第6話 保育園

 懐かしいな。間違いなく、俺が子供の頃に通っていた保育園だ。


 幼稚園は教育機関の仲間だから、三歳にならないと入園できないけれど、児童福祉施設である保育園は、乳児でも入園できる。確か、厚生労働省が認可している託児所のような扱いなんだったかな。園児にとっては、そんな違いなど知ったことではないのだけれど。


 俺がこの保育園に通い始めたのは、記憶している限りだと五歳からだったはず。さっき、母が「五歳になった」と言っていたから、ちょうど入園した年なのだろう。それ以前はどうしていたんだっけ? ……思い出せないや。


 母に手を引かれ、正門を通過して園内へ入った。俺と同じく登園して来たばかりの子供たちと、その保護者たち、そして挨拶をする保育士たちが、わちゃわちゃと入り乱れている。雑踏の中を潜り抜け、母が年長組を担当している保育士の元へと進んだ。


「先生、おはようございます」

「八木沼さん、おはようございます! 聡志君も、おはようございます」

「ほら、先生にご挨拶は?」

「お、おはようございます……」


 社会人としての習性か、反射的に会釈をしてしまった。首だけではなく腰から曲げて深々と頭を下げた園児の姿に、保育士が笑い声を上げる。母は目を丸くしているようだ。


「あらあら、聡志君はお辞儀が上手ね~」

「そんなの、いつ覚えたの……? あ、そろそろ行かないと! すみません、今日もよろしくお願いします」

「はい、責任を持ってお預かりしますね」


 母が慌ただしく駆けて行く。俺が保育園に通っていた頃、母は弁当屋でパートをしていた。車を運転できるから、デリバリーの配送スタッフとして日中に働いていたんだ。あと、夜は内職もやっていた気がする。今思えば、結構な仕事量だな。

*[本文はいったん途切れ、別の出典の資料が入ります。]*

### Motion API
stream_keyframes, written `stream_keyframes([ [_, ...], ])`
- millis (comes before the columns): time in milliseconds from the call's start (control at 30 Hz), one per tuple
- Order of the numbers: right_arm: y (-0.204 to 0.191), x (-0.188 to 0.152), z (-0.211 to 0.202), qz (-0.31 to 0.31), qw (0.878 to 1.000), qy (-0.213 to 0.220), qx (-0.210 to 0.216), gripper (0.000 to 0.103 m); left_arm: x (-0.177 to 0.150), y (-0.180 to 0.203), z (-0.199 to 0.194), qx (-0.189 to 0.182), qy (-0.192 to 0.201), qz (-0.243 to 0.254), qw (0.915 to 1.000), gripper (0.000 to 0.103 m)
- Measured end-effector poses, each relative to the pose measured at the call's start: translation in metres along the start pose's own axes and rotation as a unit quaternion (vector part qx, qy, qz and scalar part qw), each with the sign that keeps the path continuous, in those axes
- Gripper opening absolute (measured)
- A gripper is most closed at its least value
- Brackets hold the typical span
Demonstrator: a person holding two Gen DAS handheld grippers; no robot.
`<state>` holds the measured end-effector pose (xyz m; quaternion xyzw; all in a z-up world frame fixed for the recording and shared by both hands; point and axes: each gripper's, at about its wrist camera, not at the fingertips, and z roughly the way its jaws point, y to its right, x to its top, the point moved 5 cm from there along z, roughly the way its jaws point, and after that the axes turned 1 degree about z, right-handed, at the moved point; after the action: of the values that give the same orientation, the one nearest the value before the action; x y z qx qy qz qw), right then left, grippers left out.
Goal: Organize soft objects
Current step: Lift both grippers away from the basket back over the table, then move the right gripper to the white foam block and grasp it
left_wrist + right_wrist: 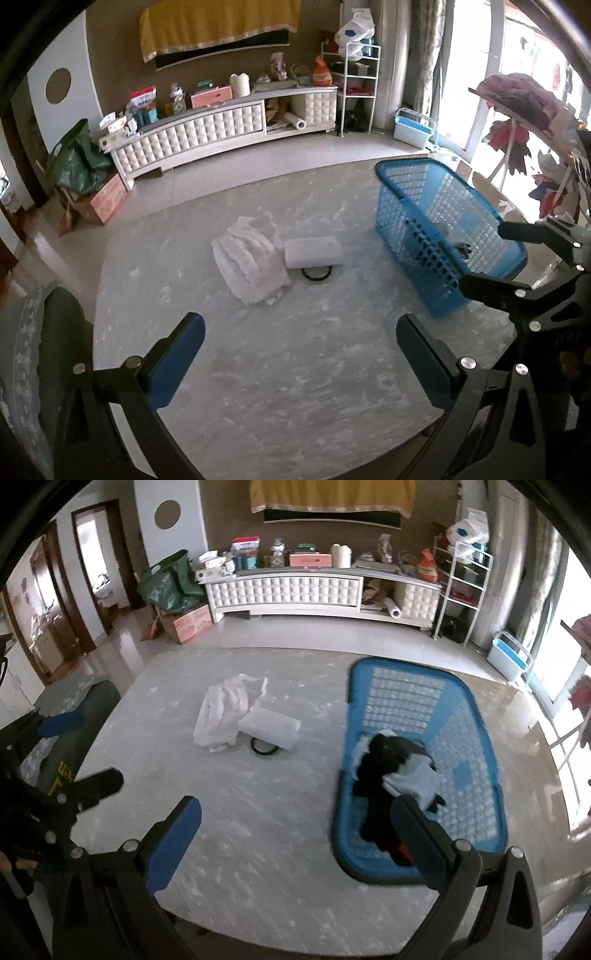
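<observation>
A crumpled white cloth (251, 258) (221, 712) lies mid-table, touching a folded white towel (313, 252) (269, 728). A black ring (316, 274) (264, 748) peeks from under the towel. To the right stands a blue plastic basket (413, 221) (476, 738) holding black and pale blue clothes (399, 768). My left gripper (301, 354) is open above the near table, empty, well short of the cloths. My right gripper (295, 834) is open and empty too, its right finger over the basket's near rim. In the left wrist view the right gripper (487, 258) shows beside the basket.
The marble-pattern table (258, 369) (258, 830) fills the foreground. A dark chair back (74, 738) stands at its left edge. Behind are a white low cabinet (221, 125) with clutter, a white shelf rack (358, 85), a green bag (77, 162), and a blue-white box (412, 127).
</observation>
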<state>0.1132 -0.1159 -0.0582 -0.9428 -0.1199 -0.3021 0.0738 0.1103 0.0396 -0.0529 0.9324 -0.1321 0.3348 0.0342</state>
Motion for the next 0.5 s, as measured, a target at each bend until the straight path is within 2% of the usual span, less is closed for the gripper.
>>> stream_keyframes([
  [400,-0.043,0.022,0.050,-0.052,0.998,-0.031,0.012,0.103,-0.009,-0.055,0.032,0.013,-0.023,-0.040,0.9989,0.103],
  [500,-0.052,0.029,0.067,-0.071,0.997,-0.042,0.004,0.103,-0.010,-0.069,0.044,0.016,-0.032,-0.048,0.9982,0.103],
])
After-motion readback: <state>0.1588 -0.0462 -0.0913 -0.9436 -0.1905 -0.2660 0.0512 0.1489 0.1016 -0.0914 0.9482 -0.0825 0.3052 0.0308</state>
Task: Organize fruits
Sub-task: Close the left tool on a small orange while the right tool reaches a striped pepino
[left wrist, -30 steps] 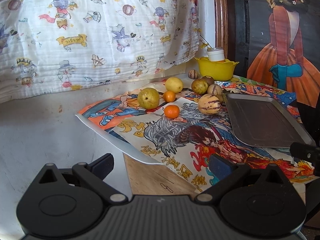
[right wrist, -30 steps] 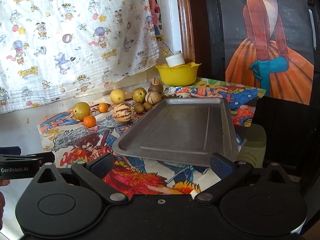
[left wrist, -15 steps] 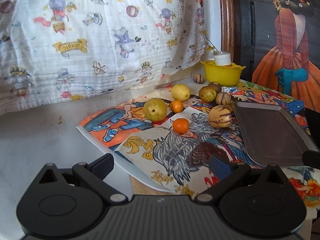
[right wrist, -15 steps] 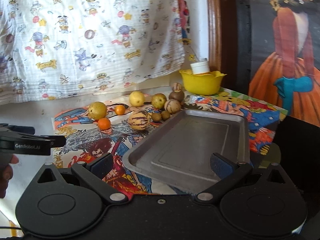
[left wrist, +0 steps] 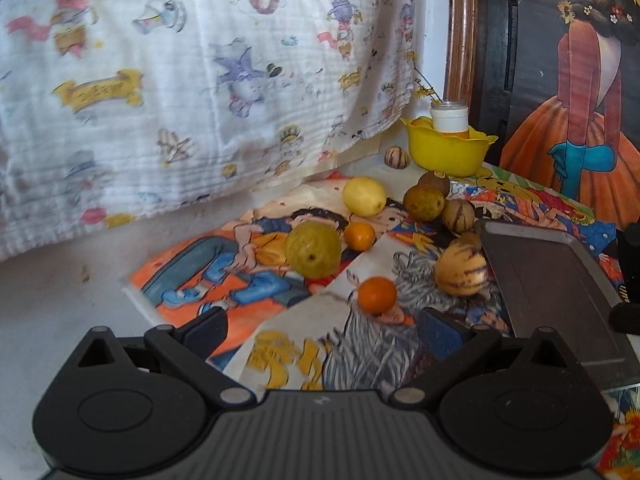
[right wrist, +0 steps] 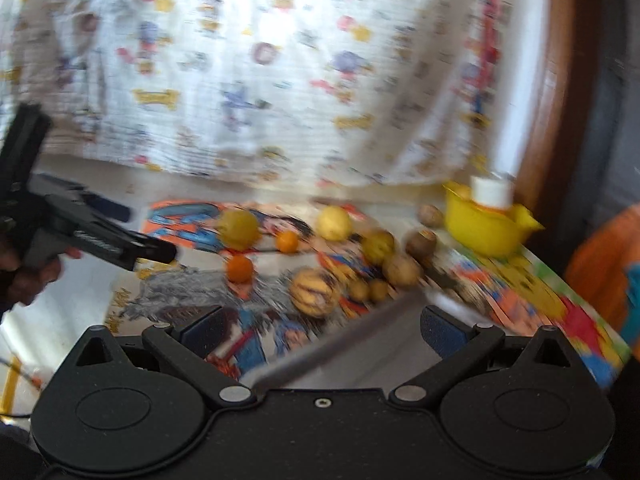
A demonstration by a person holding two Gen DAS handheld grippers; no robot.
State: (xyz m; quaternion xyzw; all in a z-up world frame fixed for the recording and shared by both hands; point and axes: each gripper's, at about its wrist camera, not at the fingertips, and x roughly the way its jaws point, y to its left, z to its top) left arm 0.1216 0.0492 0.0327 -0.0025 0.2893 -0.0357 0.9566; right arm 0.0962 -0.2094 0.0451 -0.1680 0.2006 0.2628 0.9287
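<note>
Several fruits lie on a comic-print cloth: a green-yellow guava [left wrist: 313, 255], a lemon [left wrist: 364, 196], two small oranges [left wrist: 377, 295] [left wrist: 359, 236], a striped melon [left wrist: 461, 273] and brownish fruits [left wrist: 424, 202]. A grey metal tray [left wrist: 552, 284] lies to their right. My left gripper [left wrist: 322, 326] is open and empty, just short of the near orange. My right gripper [right wrist: 322, 330] is open and empty above the tray's left edge [right wrist: 332, 350]; its view is blurred. The left gripper also shows in the right wrist view [right wrist: 116, 242].
A yellow bowl [left wrist: 448, 150] holding a white-capped jar [left wrist: 449, 117] stands at the back. A cartoon-print cloth [left wrist: 200, 60] hangs behind the fruits. A dark painted panel [left wrist: 580, 80] is at the right. Bare white tabletop [left wrist: 60, 288] lies to the left.
Both grippers have moved forward toward the fruits, which look larger. The right gripper has swung left, so the tray is low in its view.
</note>
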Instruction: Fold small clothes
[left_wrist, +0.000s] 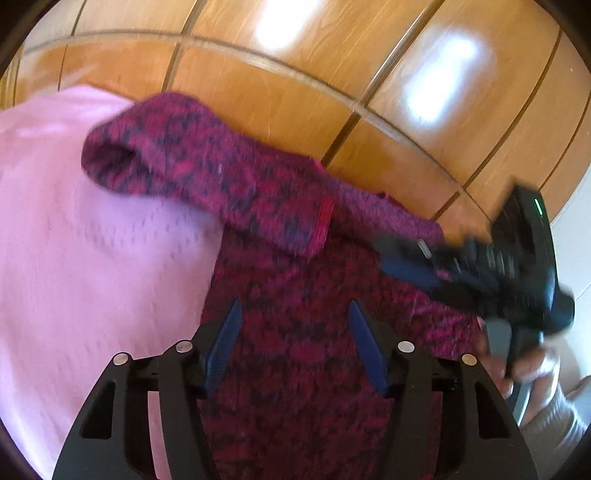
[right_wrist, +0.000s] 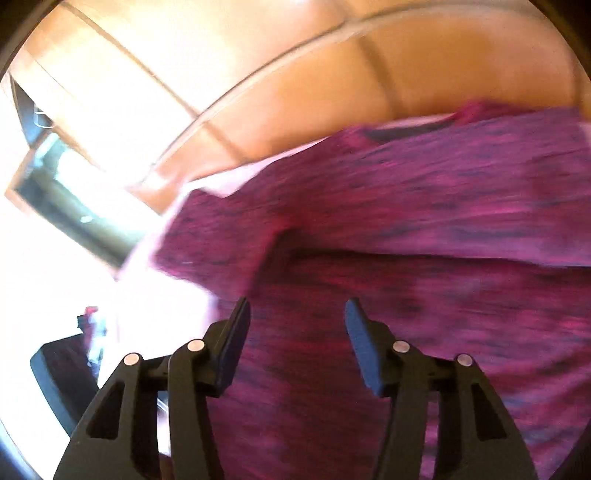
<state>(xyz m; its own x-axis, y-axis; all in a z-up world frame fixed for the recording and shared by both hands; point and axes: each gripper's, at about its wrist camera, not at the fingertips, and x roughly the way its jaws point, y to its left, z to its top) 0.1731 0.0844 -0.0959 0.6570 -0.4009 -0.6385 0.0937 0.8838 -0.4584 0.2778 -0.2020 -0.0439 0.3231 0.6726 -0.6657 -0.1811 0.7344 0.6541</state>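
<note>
- Left gripper (left_wrist: 295, 314): jaws apart, nothing between them, red knit top (left_wrist: 295, 369) right under and ahead.
- Right gripper (right_wrist: 297, 308): jaws apart too, nothing pinched, same top spread below and ahead.
- One sleeve (left_wrist: 207, 173) already flipped over the body, lying ahead and to the left of the left gripper.
- Other gripper seen from the left one, off to its right, tips low by the far side of the top; a hand (left_wrist: 517, 365) behind it.
- Pink cloth (left_wrist: 74, 240) under the top, to the left; wood table (left_wrist: 295, 92) beyond.
- Looks like early folding: one sleeve in, body not yet folded over.
- Still to do, most likely: tuck the other side, fold the body in half, then the pink cloth.
- Pictures blurry, so small creases hard to tell.
</note>
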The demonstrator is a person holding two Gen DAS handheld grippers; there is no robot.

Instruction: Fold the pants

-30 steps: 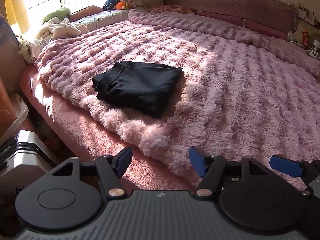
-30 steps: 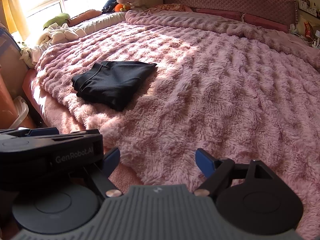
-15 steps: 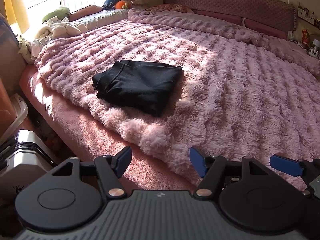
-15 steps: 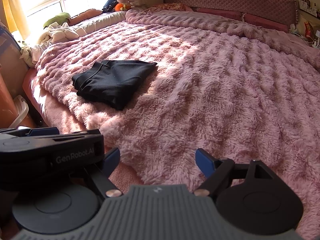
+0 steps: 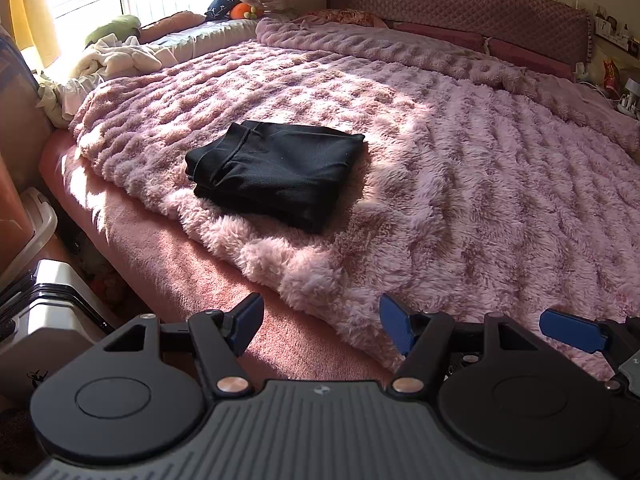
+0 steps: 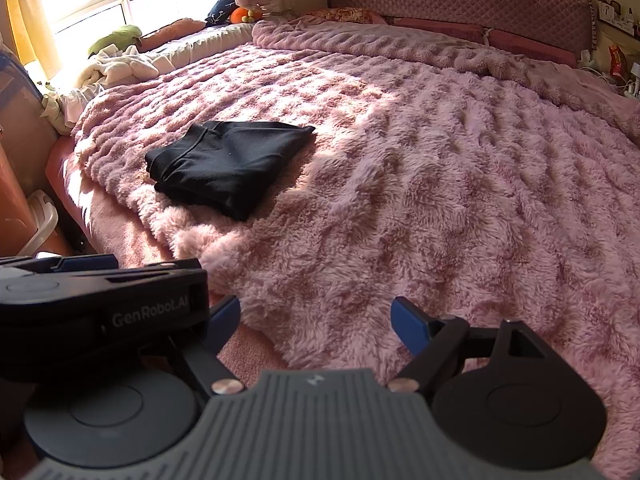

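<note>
Black pants [image 5: 276, 172] lie folded in a compact rectangle on the fluffy pink blanket [image 5: 460, 168] near the bed's near-left corner; they also show in the right wrist view [image 6: 226, 164]. My left gripper [image 5: 320, 322] is open and empty, held back off the bed's edge, well short of the pants. My right gripper [image 6: 316, 320] is open and empty, beside the left one, whose body [image 6: 100, 308] fills the lower left of its view. The right gripper's blue finger [image 5: 572, 330] shows at the left view's lower right.
A padded headboard [image 5: 460, 4] runs along the far side. Crumpled white cloth [image 5: 120, 60] and cushions lie by the window at far left. A white case [image 5: 44, 320] and a plastic bin [image 5: 36, 220] stand on the floor left of the bed.
Almost nothing: both views shift very slightly, the pants lie still and both grippers stay open.
</note>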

「それじゃあ、中へ入りましょうか。お友達も皆、来ているわよ」

「は、はい」


 今度は先生に手を引かれ、靴を脱いで園舎へ入った。




 保育室の中は、見覚えがないようで少しある、不思議な感じだった。俺の記憶に薄っすら残っている部分があったのかも知れない。部屋の真ん中辺りに、同じ年長組の子供たちが集まっている。なんとなくその輪の端に並ぶと、先生が両手を合わせて号令をかけた。


「はい、皆揃ったね~。おはようございま~す!」

「「おはようございます!」」


 舌ったらずな挨拶が、一斉に部屋を飛び交った。完全に乗り遅れてしまい、また小さく頭を下げるだけで誤魔化す。帽子のひさしが隣の子にコツ、と当たった。そう言えば被ったままだったなと気付き、手早く取って鞄と一緒に部屋の隅に並べて置いた。その間にも、先生の話は続く。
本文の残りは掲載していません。